The U.S. Department of Defense said on April 19 that it “really means to retaliate with nuclear power should North Korea launch a nuclear attack,” but such rhetoric is not enough to ease anxiety among the Korean people who will live with North Korea’s nuclear weapons hanging over their heads.
This is why President Yoon said in a recent interview with Reuters that “In terms of responding to a powerful nuclear attack, I think stronger measures than what NATO has should be prepared.” The South Korean government believes that more tangible U.S. extended deterrence is needed to ease public anxiety and remove calls in the country for developing its own nuclear weapons.
The key to NATO-style nuclear sharing is to deploy tactical nuclear weapons in five European countries and coordinate strategies through the Nuclear Planning Group (NPG). Bringing tactical nuclear weapons back to South Korea, however, is not easy as it will undermine the Korea-U.S. alliance, violate the Nuclear Non-Proliferation Treaty (NPT) and trigger international sanctions.

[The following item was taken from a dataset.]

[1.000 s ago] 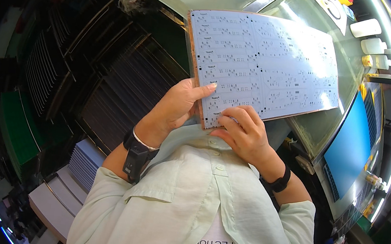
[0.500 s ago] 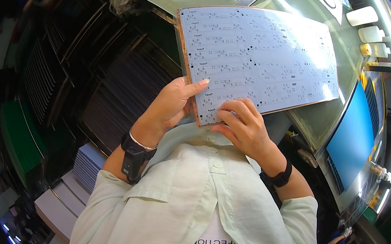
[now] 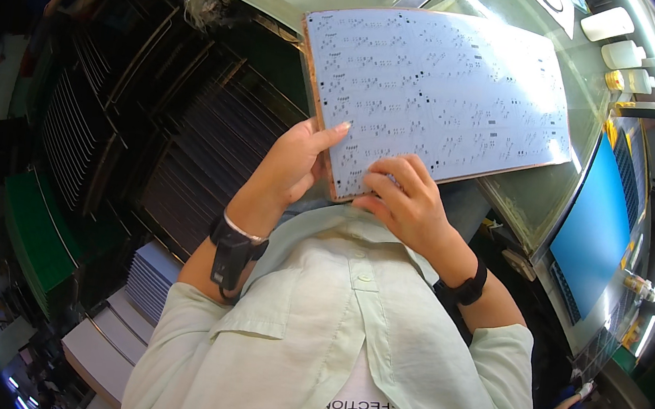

If it is truly difficult to redeploy tactical nuclear weapons to South Korea, the two leaders during the summit should make clear their strong determination to deter North Korea’s nuclear provocation by publicly vowing to upgrade U.S. extended deterrence commitment to South Korea to the NATO level and strongly warn of nuclear retaliation against the communist state’s nuclear action. Toward this end, there should be a guarantee of the South Korean government’s participation in the nuclear decision-making process, including the deployment of U.S. strategic assets to South Korea. Issues such as nuclear fuel reprocessing and enrichment and nuclear-powered submarines should also be put on the summit agenda to allow South Korea to secure potential nuclear capabilities.